I Am Waters Foundation

You never know what a lunch invitation is going to lead too…..A few weeks ago a friend of mine reached out and invited a handful of girlfriends to connect with a remarkable woman named Elena Davis for lunch. She was coming into town from Houston and had started a nonprofit organization there serving the homeless in 2009. I of course could not wait until lunch to meet and connected with Elena last week via phone to chat and ask about her journey in beginning I Am Waters Foundation.

I have to say, it was one of the most remarkable stories and amazing conversations.  Elena is truly an inspiration and  I am sure you will feel the same way…

what is the i am waters foundation’s mission?

Elena Davis: I Am Water’s mission is to do one perfect and complete thing: to deliver water. Clean drinking water in a bottle with a message of hope, love and faith to remind the person holding and drinking from the bottle that something important lies beyond physical sight.

charity matters:  there is usually a connection between nonprofit founders and their causes, what is yours?

Elena Davis: My life as it stands now is far from where I started. As one of four kids raised by a single mother on less than three thousand dollars a year and food stamps, my life was lived in extreme need and on the margins of society, with struggle as a constant companion. At the age of fourteen, after having attended over a dozen schools, I started dreaming of a better life than the one into which I was born.  I was introduced to a photographer who took the first shots of me and I began to realize my dream of becoming a fashion model.
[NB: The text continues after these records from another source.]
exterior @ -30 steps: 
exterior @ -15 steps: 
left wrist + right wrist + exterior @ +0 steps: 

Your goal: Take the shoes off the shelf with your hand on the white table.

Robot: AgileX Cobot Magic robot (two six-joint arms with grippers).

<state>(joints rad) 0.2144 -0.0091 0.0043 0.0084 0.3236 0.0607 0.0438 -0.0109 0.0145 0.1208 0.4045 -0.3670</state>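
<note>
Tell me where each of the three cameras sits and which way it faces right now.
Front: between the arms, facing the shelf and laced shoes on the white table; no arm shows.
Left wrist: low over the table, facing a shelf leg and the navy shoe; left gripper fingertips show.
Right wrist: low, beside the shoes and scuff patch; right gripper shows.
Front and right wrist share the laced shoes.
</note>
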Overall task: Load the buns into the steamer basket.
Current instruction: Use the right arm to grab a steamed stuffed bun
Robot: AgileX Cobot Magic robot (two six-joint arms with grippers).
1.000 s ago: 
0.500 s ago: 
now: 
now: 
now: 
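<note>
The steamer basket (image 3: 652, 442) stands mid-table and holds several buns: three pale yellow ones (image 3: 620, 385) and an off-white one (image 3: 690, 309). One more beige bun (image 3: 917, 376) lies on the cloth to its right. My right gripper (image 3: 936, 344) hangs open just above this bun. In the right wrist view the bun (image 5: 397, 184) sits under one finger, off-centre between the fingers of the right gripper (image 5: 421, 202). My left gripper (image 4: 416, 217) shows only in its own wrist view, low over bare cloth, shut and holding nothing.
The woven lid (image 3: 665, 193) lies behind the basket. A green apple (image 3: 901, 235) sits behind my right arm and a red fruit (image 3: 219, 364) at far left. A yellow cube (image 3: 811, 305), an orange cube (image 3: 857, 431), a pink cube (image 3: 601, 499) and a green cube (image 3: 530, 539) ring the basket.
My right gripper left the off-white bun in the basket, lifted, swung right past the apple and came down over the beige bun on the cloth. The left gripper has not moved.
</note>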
At the age of 16, having signed with the renowned Ford Agency, I set off to Paris to begin what was to become a lucrative and successful career as a print and fashion model.
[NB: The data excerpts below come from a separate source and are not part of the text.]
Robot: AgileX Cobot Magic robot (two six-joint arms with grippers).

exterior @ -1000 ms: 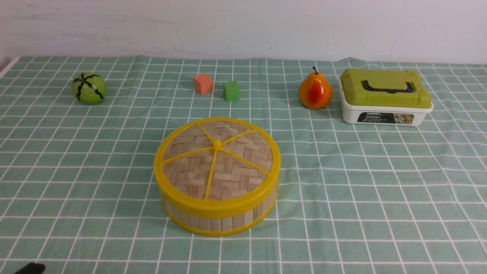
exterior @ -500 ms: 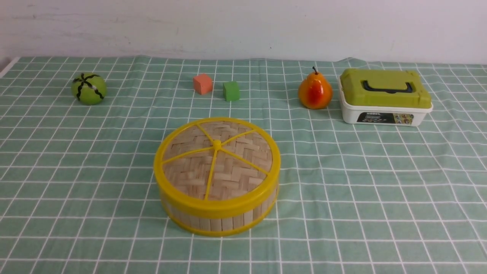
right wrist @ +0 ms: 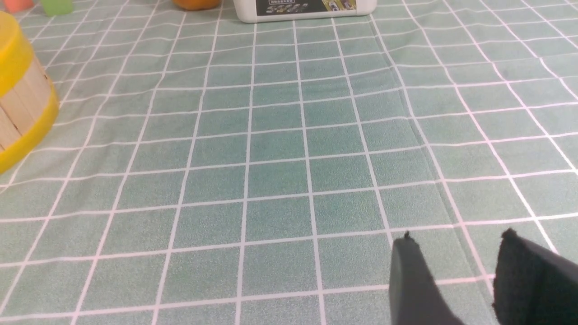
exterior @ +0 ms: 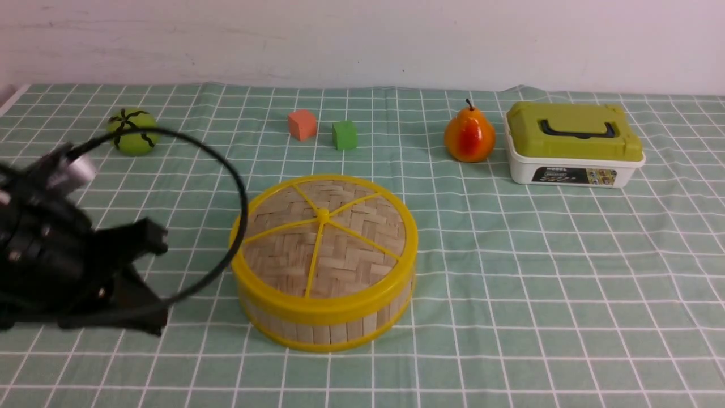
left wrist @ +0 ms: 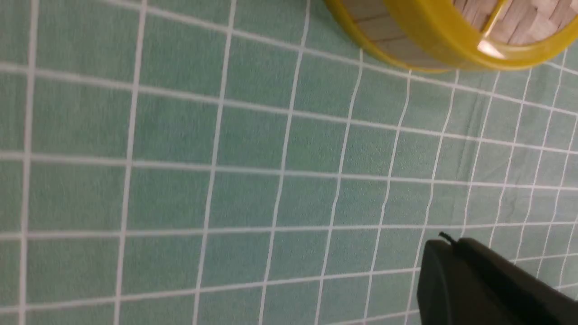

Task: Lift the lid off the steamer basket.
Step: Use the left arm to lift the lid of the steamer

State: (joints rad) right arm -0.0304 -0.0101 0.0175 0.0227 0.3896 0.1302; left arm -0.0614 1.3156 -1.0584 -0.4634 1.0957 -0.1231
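Observation:
The steamer basket [exterior: 328, 331] stands in the middle of the checked cloth, and the lid [exterior: 323, 238] sits flat on it, woven bamboo under a yellow rim and spokes. My left gripper [exterior: 156, 317] hangs low just left of the basket without touching it. In the left wrist view its fingers [left wrist: 447, 241] are pressed together with nothing between them, and the lid's rim [left wrist: 451, 49] shows a few squares off. My right gripper [right wrist: 458, 241] stands open over bare cloth, with the basket [right wrist: 18, 113] far off to one side. It does not show in the front view.
At the back stand a green striped ball [exterior: 132, 131], a red cube [exterior: 301, 124], a green cube [exterior: 344, 135], a pear [exterior: 469, 136] and a white box with a green lid [exterior: 572, 147]. The left arm's cable [exterior: 238, 187] loops up close to the basket's left edge.
My left arm has come into the front view from the left and now sits beside the basket. The basket and lid have not moved.

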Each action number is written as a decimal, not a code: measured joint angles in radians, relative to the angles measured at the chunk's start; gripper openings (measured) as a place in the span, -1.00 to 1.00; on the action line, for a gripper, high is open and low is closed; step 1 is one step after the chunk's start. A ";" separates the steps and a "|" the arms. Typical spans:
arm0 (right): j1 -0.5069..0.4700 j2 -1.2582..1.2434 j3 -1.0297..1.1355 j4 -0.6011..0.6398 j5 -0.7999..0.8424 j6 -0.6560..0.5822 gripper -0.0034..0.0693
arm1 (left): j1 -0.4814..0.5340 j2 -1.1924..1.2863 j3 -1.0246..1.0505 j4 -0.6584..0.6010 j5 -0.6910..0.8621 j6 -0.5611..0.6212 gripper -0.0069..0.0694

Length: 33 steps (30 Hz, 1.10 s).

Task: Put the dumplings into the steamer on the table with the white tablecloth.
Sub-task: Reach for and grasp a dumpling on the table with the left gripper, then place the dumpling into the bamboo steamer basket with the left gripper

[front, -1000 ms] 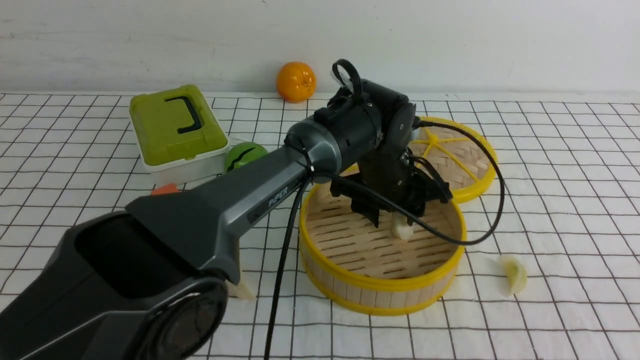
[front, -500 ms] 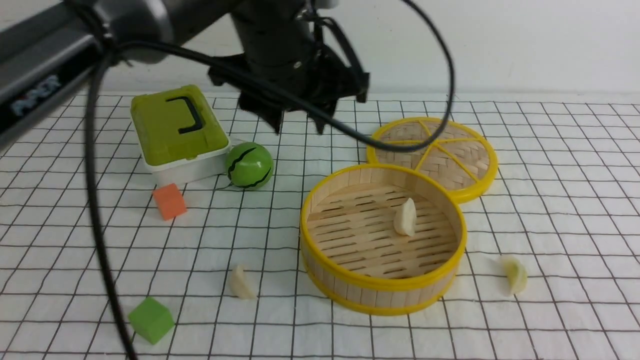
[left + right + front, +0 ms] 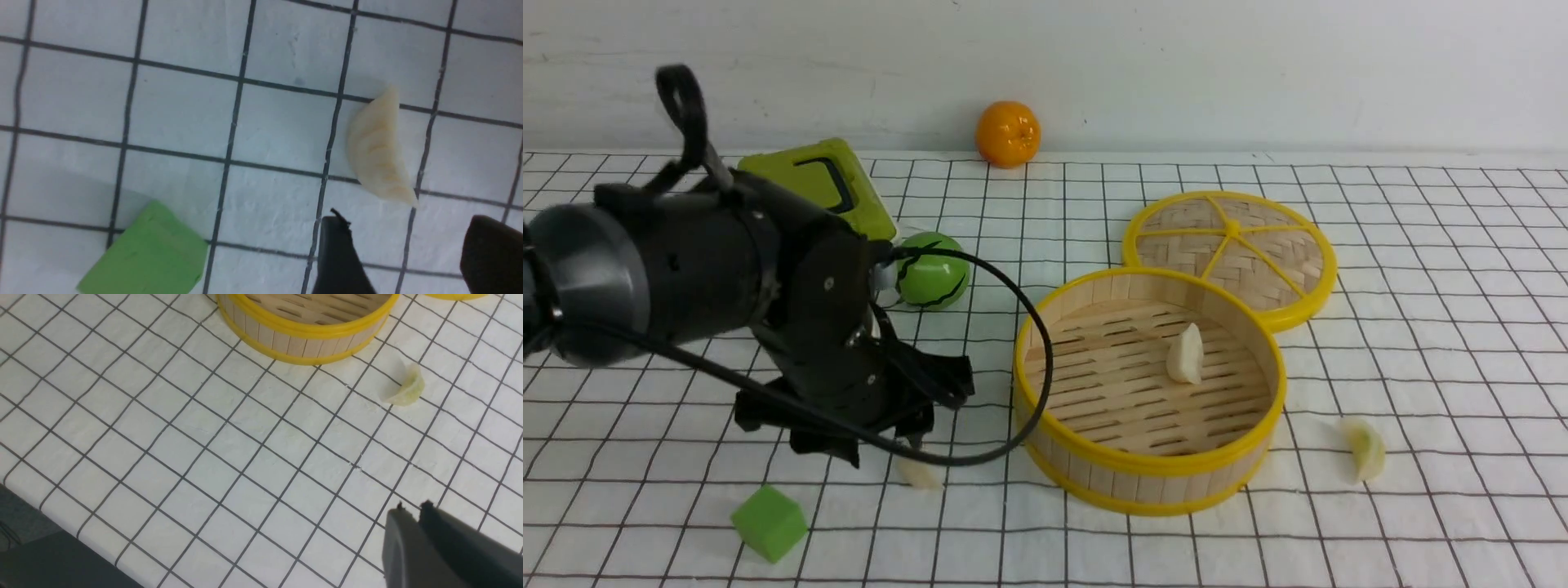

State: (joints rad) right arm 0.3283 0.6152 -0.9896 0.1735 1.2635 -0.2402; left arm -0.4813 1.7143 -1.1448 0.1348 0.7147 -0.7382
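Note:
The bamboo steamer [image 3: 1149,478] stands on the white grid tablecloth [image 3: 1421,269] with one dumpling [image 3: 1185,354] on its slatted floor. A second creamy dumpling [image 3: 920,474] lies on the cloth left of the steamer; it also shows in the left wrist view [image 3: 379,150]. My left gripper [image 3: 882,449] hangs open and empty just over it, fingertips [image 3: 337,232] short of the dumpling. A greenish dumpling [image 3: 1365,449] lies right of the steamer, seen too in the right wrist view [image 3: 404,391]. My right gripper [image 3: 412,508] is shut and empty, away from it.
A flat woven lid [image 3: 1230,249] with yellow spokes lies behind the steamer. A green cube [image 3: 769,522] sits near the front left, also in the left wrist view [image 3: 147,253]. A green ball [image 3: 929,270], a green box [image 3: 829,184] and an orange [image 3: 1007,133] stand further back.
My left gripper let go of a dumpling in the steamer, rose, swung left and came down over the dumpling on the cloth. The dumpling stays in the steamer.

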 joint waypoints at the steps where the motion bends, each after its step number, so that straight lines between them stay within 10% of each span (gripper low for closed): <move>1: 0.001 0.000 0.000 0.003 0.000 0.000 -0.75 | 0.000 0.016 0.000 0.000 -0.024 -0.009 0.23; 10: 0.001 0.000 0.000 0.007 0.000 0.000 -0.72 | 0.000 0.148 0.001 0.001 -0.134 -0.034 0.15; 19: 0.001 0.000 0.000 0.007 0.000 0.000 -0.70 | 0.000 0.162 -0.032 0.020 -0.091 -0.008 -0.37; 33: 0.001 0.000 0.000 0.008 0.000 0.000 -0.68 | -0.181 0.181 -0.610 -0.065 0.187 0.264 -0.36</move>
State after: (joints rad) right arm 0.3291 0.6152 -0.9896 0.1812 1.2635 -0.2402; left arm -0.6623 1.8950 -1.7547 0.0703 0.9013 -0.4743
 After 15 years of hard work and a successful career as a model, I was able to contribute to alleviating my family’s financial woes . In 1994, I married into one of the country’s more prominent families. Twelve years of marriage and 3 kids later, I had all that I had dreamed of. Or so I thought.   In 2009, while going to pick my kids up from school a homeless woman knocked on my car window. I reached for money and she shoved it back to me and said, “Please, I am so thirsty can I please have your water?” As I handed her the water and felt a jolt, like an electric current. She said, “Thank you and God Bless you.” And she disappeared.

Charity matters: what was the moment you knew you needed to start your nonprofit?

Elena Davis: After meeting that woman, I couldn’t get her out of my mind and I knew that I was being called to do something. I just wasn’t sure what. Then a series of things happened that kept pointing to water and homelessness. I knew I needed to revisit my past and I was scared to face the deeply buried part of myself, my childhood, that I had kept a secret from my friends and the people I knew. Yet, I knew that if we could heal one crucial aspect of the intense need that a person without a home has to deal with daily, by providing water, we could make an impact and so in 2009 we began the I am Waters Foundation.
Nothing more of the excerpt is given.